'''
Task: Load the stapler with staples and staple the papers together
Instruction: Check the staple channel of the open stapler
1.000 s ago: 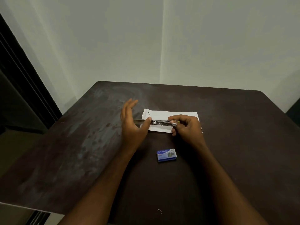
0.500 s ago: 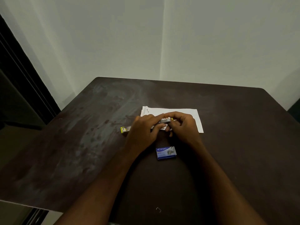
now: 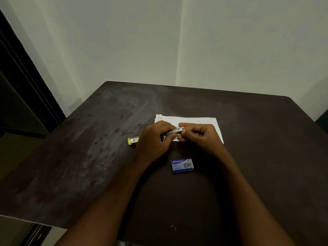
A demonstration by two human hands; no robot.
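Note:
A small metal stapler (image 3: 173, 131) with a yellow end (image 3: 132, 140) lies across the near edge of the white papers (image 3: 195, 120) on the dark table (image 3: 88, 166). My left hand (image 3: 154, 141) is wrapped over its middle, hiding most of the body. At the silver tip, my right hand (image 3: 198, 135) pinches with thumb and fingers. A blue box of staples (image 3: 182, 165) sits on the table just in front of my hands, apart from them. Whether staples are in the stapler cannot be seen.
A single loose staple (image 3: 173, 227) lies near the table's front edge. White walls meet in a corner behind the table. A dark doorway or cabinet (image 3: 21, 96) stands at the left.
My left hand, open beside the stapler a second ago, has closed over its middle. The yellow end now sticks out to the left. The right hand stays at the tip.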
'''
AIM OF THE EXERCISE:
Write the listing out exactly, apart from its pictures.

TASK SOLUTION:
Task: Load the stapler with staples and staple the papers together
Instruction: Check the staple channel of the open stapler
1.000 s ago: 
0.500 s ago: 
now: 
A demonstration by two human hands; no robot.
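Note:
A small metal stapler (image 3: 173, 131) with a yellow end (image 3: 132, 140) lies across the near edge of the white papers (image 3: 195, 120) on the dark table (image 3: 88, 166). My left hand (image 3: 154, 141) is wrapped over its middle, hiding most of the body. At the silver tip, my right hand (image 3: 198, 135) pinches with thumb and fingers. A blue box of staples (image 3: 182, 165) sits on the table just in front of my hands, apart from them. Whether staples are in the stapler cannot be seen.
A single loose staple (image 3: 173, 227) lies near the table's front edge. White walls meet in a corner behind the table. A dark doorway or cabinet (image 3: 21, 96) stands at the left.
My left hand, open beside the stapler a second ago, has closed over its middle. The yellow end now sticks out to the left. The right hand stays at the tip.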

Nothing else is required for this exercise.